### TRY IT
Transcribe the entries below with complete accuracy, excluding the pictures.

(Records excerpted from a collection)
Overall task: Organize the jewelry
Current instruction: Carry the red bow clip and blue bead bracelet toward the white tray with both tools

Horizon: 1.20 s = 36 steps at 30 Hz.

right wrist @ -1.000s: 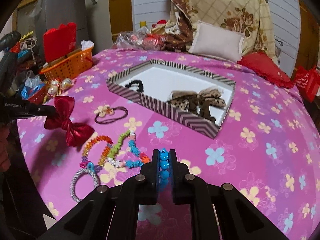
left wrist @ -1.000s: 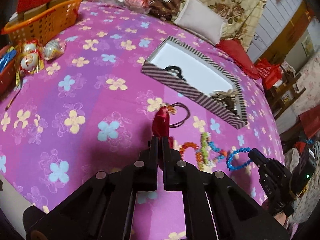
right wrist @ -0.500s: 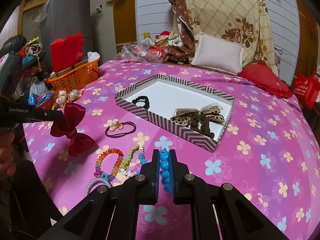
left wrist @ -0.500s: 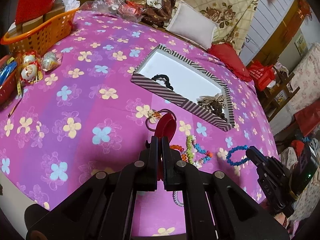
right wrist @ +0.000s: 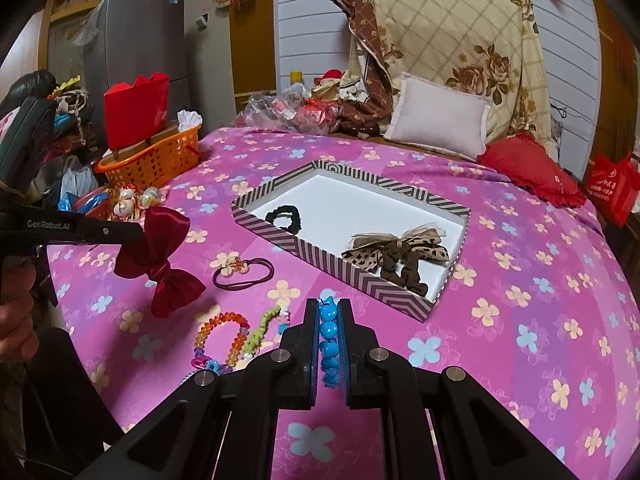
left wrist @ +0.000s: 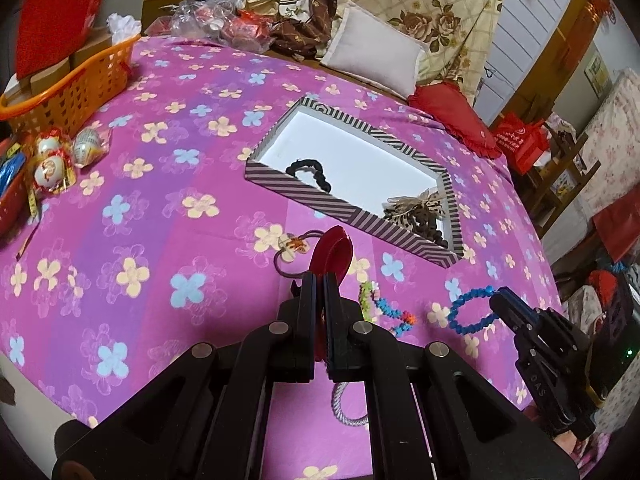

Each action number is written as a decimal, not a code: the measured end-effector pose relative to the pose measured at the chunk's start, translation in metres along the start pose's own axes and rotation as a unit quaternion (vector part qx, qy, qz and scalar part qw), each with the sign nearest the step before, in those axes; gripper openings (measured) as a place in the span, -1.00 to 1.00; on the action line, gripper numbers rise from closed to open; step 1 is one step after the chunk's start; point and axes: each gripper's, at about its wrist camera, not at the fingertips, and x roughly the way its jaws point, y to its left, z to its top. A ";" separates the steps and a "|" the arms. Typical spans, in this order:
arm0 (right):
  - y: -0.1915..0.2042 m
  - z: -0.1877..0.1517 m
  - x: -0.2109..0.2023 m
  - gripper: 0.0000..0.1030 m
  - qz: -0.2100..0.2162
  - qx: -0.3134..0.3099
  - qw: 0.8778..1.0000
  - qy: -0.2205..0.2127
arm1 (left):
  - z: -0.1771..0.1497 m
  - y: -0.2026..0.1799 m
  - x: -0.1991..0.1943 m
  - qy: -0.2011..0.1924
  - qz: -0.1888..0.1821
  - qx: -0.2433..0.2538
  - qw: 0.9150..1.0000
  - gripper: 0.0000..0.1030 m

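Note:
My left gripper (left wrist: pixel 320 280) is shut on a red satin bow (left wrist: pixel 332 252), held above the pink flowered cloth; the right wrist view shows the bow (right wrist: pixel 160 256) hanging from the left gripper (right wrist: pixel 140 234). My right gripper (right wrist: pixel 328 304) is shut on a blue bead bracelet (right wrist: pixel 328 328), whose loop (left wrist: pixel 468 316) dangles off the right gripper (left wrist: pixel 496 298). Beyond both stands the striped box (right wrist: pixel 332 268), with its rim (left wrist: pixel 304 192) nearest the left gripper. It holds a black scrunchie (right wrist: pixel 284 216) and a leopard-print bow (right wrist: pixel 396 256).
On the cloth lie a dark hair tie with a flower (right wrist: pixel 244 272), coloured bead bracelets (right wrist: pixel 224 328) and a grey cord ring (left wrist: pixel 348 408). An orange basket (right wrist: pixel 156 160) and wrapped eggs (left wrist: pixel 52 160) sit at the left. A white pillow (right wrist: pixel 436 128) and red cushion (right wrist: pixel 532 172) lie behind.
Both grippers have risen above the cloth, each carrying its piece. The red bow and the blue bracelet now hang higher over the loose bracelets.

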 end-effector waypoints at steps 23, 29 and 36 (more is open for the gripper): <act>-0.016 0.018 0.028 -0.85 0.002 0.006 1.000 0.015 | 0.047 -0.021 0.033 -0.003 0.017 0.023 1.000 -0.95; -0.021 0.032 0.039 -0.85 0.001 0.005 1.000 0.015 | 0.068 -0.026 0.044 -0.005 0.017 0.027 0.999 -0.95; -0.031 0.059 0.059 -0.85 0.009 0.017 1.000 0.010 | 0.098 -0.032 0.062 -0.003 -0.008 0.017 1.000 -0.95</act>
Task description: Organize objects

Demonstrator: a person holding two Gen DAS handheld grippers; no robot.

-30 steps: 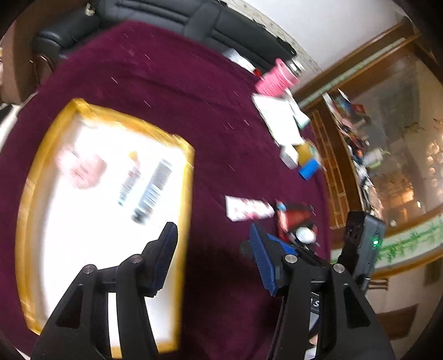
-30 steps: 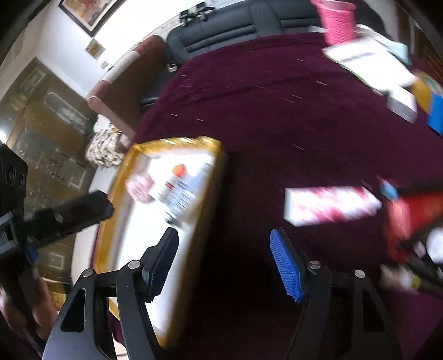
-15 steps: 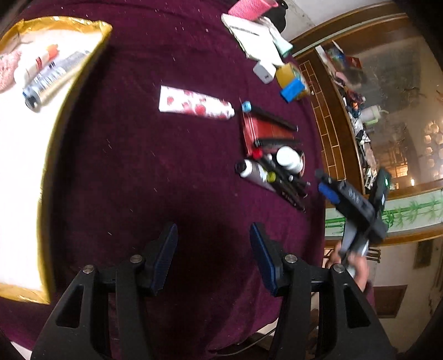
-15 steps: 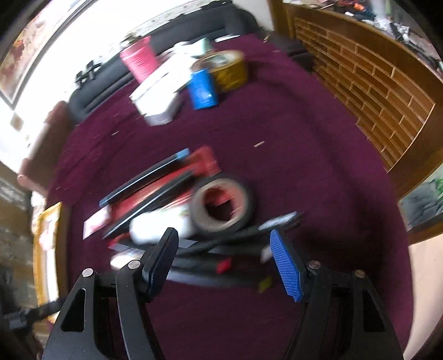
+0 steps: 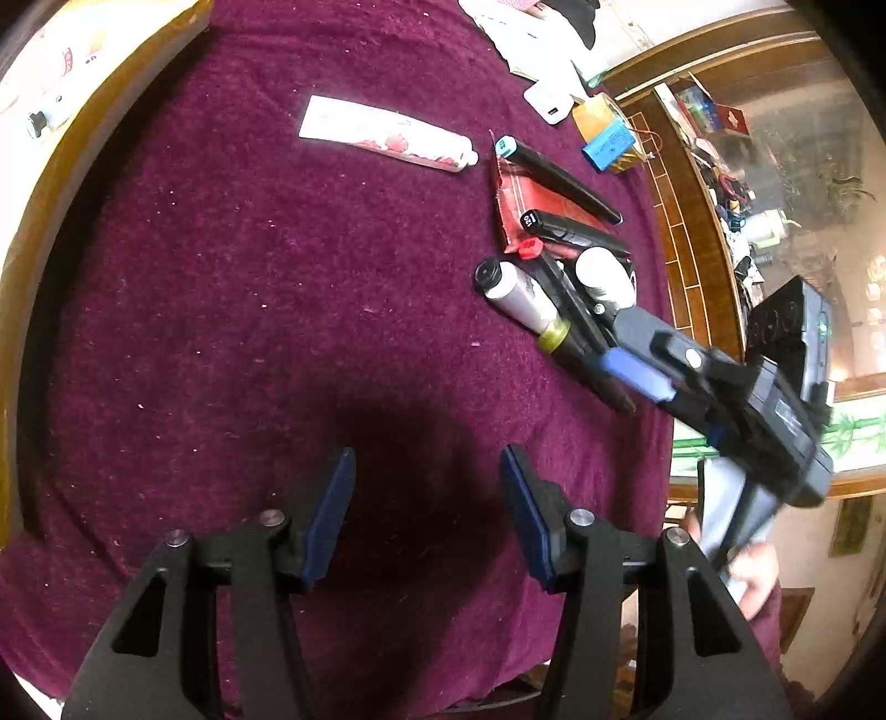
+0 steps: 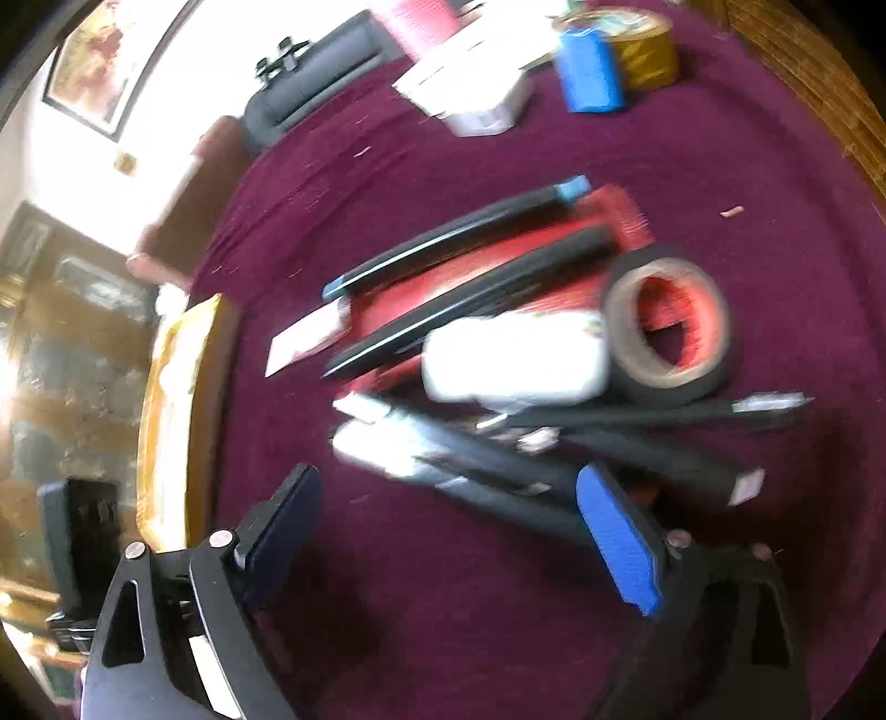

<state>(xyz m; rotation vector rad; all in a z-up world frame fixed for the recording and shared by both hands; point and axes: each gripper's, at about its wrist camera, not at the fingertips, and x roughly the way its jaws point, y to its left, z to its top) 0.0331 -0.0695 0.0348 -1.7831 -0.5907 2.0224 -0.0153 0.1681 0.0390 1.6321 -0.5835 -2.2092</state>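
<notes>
A heap of black markers and pens (image 6: 498, 482) lies on the maroon cloth with a white bottle (image 6: 515, 360), a red packet (image 6: 498, 266) and a roll of dark tape (image 6: 664, 332). My right gripper (image 6: 448, 498) hovers low at the heap's near edge. Its jaws are opening, and the nearest pens run between the blue pads untouched. The left wrist view shows the same right gripper (image 5: 609, 338) at the heap, beside a grey tube (image 5: 515, 291). A flowered white tube (image 5: 387, 135) lies apart. My left gripper (image 5: 426, 471) is open over bare cloth.
A gold-rimmed white tray (image 5: 33, 221) with small tubes sits at the left. At the far side stand a blue box (image 6: 590, 72), a yellow tape roll (image 6: 642, 44), a white box (image 6: 470, 94) and a pink cup (image 6: 421, 22). A wooden cabinet (image 5: 692, 232) borders the right table edge.
Both views have swung from the tray to the pen heap. The right gripper has come down close to the heap and its jaws stand wider. The left gripper's gap is unchanged.
</notes>
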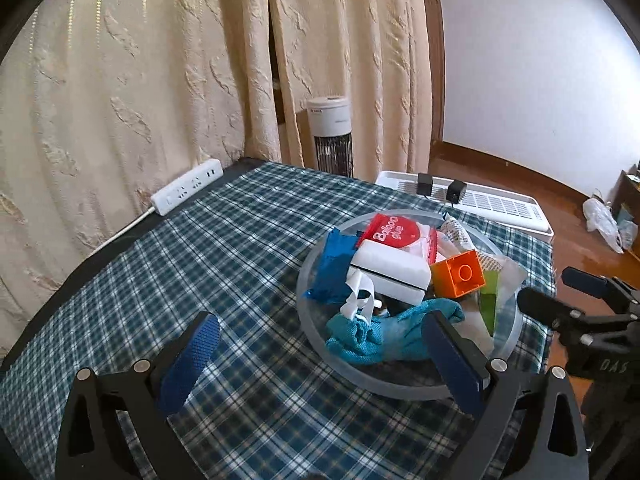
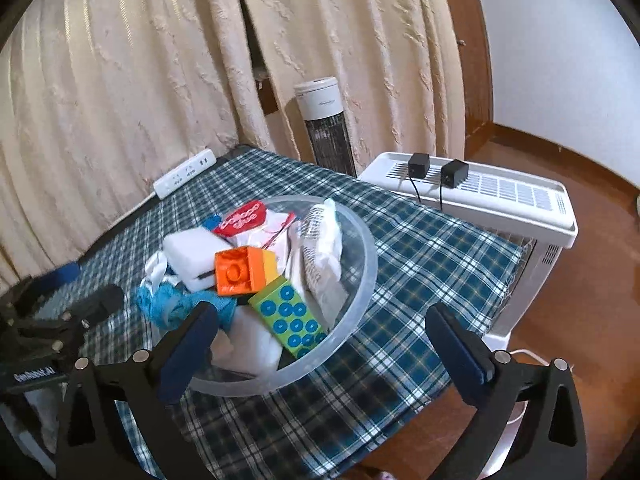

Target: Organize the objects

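A clear plastic bowl (image 1: pixel 316 344) (image 2: pixel 360 280) sits on the plaid cloth, full of items: an orange brick (image 1: pixel 458 274) (image 2: pixel 240 272), a green block with blue dots (image 2: pixel 292 320), a white box (image 1: pixel 390 276) (image 2: pixel 192 256), a red "Balloon glue" pack (image 1: pixel 390 230) (image 2: pixel 242 216), a blue packet (image 1: pixel 334 268), a teal cloth (image 1: pixel 380 334) (image 2: pixel 180 308) and white bags (image 2: pixel 324 248). My left gripper (image 1: pixel 320 344) is open just before the bowl's near left rim, holding nothing. My right gripper (image 2: pixel 320 328) is open, straddling the bowl's near right rim, empty.
A white power strip (image 1: pixel 186 190) (image 2: pixel 184 174) lies at the table's far left edge by the curtain. A white appliance (image 1: pixel 480 204) (image 2: pixel 480 196) with two black adapters stands beyond the table's right side. A tower fan (image 1: pixel 332 136) (image 2: pixel 326 124) stands behind.
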The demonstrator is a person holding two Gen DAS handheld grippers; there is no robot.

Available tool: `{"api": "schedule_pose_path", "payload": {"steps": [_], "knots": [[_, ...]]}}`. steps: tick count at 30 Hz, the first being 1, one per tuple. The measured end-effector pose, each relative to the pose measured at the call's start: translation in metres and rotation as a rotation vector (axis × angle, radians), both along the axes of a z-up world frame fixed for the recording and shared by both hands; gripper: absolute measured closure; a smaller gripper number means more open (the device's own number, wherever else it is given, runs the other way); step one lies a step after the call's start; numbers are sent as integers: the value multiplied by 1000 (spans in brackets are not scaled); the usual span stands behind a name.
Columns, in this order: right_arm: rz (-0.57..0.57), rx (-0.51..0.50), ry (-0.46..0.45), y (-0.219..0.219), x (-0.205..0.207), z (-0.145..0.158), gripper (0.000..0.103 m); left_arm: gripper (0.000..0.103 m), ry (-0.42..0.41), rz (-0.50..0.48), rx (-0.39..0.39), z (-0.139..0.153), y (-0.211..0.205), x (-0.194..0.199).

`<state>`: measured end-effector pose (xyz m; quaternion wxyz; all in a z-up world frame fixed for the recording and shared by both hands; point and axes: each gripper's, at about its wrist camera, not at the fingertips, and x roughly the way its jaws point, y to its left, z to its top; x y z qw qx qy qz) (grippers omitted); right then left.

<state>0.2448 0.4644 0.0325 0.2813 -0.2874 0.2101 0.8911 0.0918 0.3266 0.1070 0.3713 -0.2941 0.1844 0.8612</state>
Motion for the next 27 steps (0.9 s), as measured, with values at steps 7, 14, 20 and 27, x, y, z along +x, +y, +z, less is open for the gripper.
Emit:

### RESULT FOR THIS TASK
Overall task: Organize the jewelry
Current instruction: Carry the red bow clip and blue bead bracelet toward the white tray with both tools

Horizon: 1.20 s = 36 steps at 30 Hz.

right wrist @ -1.000s: 
left wrist @ -1.000s: 
right wrist @ -0.500s: 
left wrist @ -0.500s: 
right wrist @ +0.000s: 
left wrist @ +0.000s: 

Each action number is written as a decimal, not a code: the measured end-effector pose relative to the pose measured at the chunk's start, translation in metres along the start pose's own axes and rotation as a unit quaternion (vector part qx, qy, qz and scalar part qw), each with the sign nearest the step before, in those axes; gripper openings (measured) as a place in the span, -1.00 to 1.00; on the action line, gripper numbers rise from closed to open; step 1 is one step after the chunk's start; point and axes: each gripper's, at about its wrist camera, not at the fingertips, and x roughly the way its jaws point, y to its left, z to its top. A ";" separates the steps and a "|" the arms. Typical spans, in this order:
arm0 (right):
  - y: -0.1915..0.2042 m
  - z: -0.1877..0.1517 m
  - x: -0.2109..0.2023 m
  - gripper: 0.0000..0.1030 m
  - qz: -0.2100..0.2162
  - qx: -0.3134..0.3099
  - qw: 0.8778..1.0000
  - qy: -0.2205..0.2127
arm1 (left):
  - z: -0.1771..0.1497 m
  - y: -0.2026..0.1799 m
  - x: -0.1991..0.1943 m
  - qy: -0.2011..0.1924
  - qz: -0.1888..0.1821
  - qx: -0.2433..0.2538
  - qw: 0.9150..1.0000
  - gripper: 0.0000..0.1030 m

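Note:
My left gripper (left wrist: pixel 320 280) is shut on a red satin bow (left wrist: pixel 332 252), held above the pink flowered cloth; the right wrist view shows the bow (right wrist: pixel 160 256) hanging from the left gripper (right wrist: pixel 140 234). My right gripper (right wrist: pixel 328 304) is shut on a blue bead bracelet (right wrist: pixel 328 328), whose loop (left wrist: pixel 468 316) dangles off the right gripper (left wrist: pixel 496 298). Beyond both stands the striped box (right wrist: pixel 332 268), with its rim (left wrist: pixel 304 192) nearest the left gripper. It holds a black scrunchie (right wrist: pixel 284 216) and a leopard-print bow (right wrist: pixel 396 256).
On the cloth lie a dark hair tie with a flower (right wrist: pixel 244 272), coloured bead bracelets (right wrist: pixel 224 328) and a grey cord ring (left wrist: pixel 348 408). An orange basket (right wrist: pixel 156 160) and wrapped eggs (left wrist: pixel 52 160) sit at the left. A white pillow (right wrist: pixel 436 128) and red cushion (right wrist: pixel 532 172) lie behind.
Both grippers have risen above the cloth, each carrying its piece. The red bow and the blue bracelet now hang higher over the loose bracelets.
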
 end-effector waypoints at steps 23, 29 and 36 (more is open for the gripper): <act>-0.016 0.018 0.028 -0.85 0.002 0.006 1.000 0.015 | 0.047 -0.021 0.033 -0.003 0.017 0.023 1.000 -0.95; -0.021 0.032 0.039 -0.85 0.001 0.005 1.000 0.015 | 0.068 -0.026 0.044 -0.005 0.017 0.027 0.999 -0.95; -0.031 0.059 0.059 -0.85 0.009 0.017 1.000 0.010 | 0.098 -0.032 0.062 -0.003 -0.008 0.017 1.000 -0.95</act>
Task description: Organize objects

Demonstrator: a person holding two Gen DAS handheld grippers; no robot.

-30 steps: 
-30 steps: 
-15 steps: 
-15 steps: 
+0 steps: 
+0 steps: 

<state>(xyz m; rotation vector rad; all in a z-up world frame fixed for the recording and shared by both hands; point and axes: each gripper's, at about its wrist camera, not at the fingertips, and x roughly the way its jaws point, y to its left, z to its top) 0.0331 -0.0695 0.0348 -1.7831 -0.5907 2.0224 -0.0153 0.1681 0.0390 1.6321 -0.5835 -2.2092</state>
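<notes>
A heap of black markers and pens (image 6: 498, 482) lies on the maroon cloth with a white bottle (image 6: 515, 360), a red packet (image 6: 498, 266) and a roll of dark tape (image 6: 664, 332). My right gripper (image 6: 448, 498) hovers low at the heap's near edge. Its jaws are opening, and the nearest pens run between the blue pads untouched. The left wrist view shows the same right gripper (image 5: 609, 338) at the heap, beside a grey tube (image 5: 515, 291). A flowered white tube (image 5: 387, 135) lies apart. My left gripper (image 5: 426, 471) is open over bare cloth.
A gold-rimmed white tray (image 5: 33, 221) with small tubes sits at the left. At the far side stand a blue box (image 6: 590, 72), a yellow tape roll (image 6: 642, 44), a white box (image 6: 470, 94) and a pink cup (image 6: 421, 22). A wooden cabinet (image 5: 692, 232) borders the right table edge.
Both views have swung from the tray to the pen heap. The right gripper has come down close to the heap and its jaws stand wider. The left gripper's gap is unchanged.
</notes>
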
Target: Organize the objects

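A clear plastic bowl (image 1: pixel 316 344) (image 2: pixel 360 280) sits on the plaid cloth, full of items: an orange brick (image 1: pixel 458 274) (image 2: pixel 240 272), a green block with blue dots (image 2: pixel 292 320), a white box (image 1: pixel 390 276) (image 2: pixel 192 256), a red "Balloon glue" pack (image 1: pixel 390 230) (image 2: pixel 242 216), a blue packet (image 1: pixel 334 268), a teal cloth (image 1: pixel 380 334) (image 2: pixel 180 308) and white bags (image 2: pixel 324 248). My left gripper (image 1: pixel 320 344) is open just before the bowl's near left rim, holding nothing. My right gripper (image 2: pixel 320 328) is open, straddling the bowl's near right rim, empty.
A white power strip (image 1: pixel 186 190) (image 2: pixel 184 174) lies at the table's far left edge by the curtain. A white appliance (image 1: pixel 480 204) (image 2: pixel 480 196) with two black adapters stands beyond the table's right side. A tower fan (image 1: pixel 332 136) (image 2: pixel 326 124) stands behind.
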The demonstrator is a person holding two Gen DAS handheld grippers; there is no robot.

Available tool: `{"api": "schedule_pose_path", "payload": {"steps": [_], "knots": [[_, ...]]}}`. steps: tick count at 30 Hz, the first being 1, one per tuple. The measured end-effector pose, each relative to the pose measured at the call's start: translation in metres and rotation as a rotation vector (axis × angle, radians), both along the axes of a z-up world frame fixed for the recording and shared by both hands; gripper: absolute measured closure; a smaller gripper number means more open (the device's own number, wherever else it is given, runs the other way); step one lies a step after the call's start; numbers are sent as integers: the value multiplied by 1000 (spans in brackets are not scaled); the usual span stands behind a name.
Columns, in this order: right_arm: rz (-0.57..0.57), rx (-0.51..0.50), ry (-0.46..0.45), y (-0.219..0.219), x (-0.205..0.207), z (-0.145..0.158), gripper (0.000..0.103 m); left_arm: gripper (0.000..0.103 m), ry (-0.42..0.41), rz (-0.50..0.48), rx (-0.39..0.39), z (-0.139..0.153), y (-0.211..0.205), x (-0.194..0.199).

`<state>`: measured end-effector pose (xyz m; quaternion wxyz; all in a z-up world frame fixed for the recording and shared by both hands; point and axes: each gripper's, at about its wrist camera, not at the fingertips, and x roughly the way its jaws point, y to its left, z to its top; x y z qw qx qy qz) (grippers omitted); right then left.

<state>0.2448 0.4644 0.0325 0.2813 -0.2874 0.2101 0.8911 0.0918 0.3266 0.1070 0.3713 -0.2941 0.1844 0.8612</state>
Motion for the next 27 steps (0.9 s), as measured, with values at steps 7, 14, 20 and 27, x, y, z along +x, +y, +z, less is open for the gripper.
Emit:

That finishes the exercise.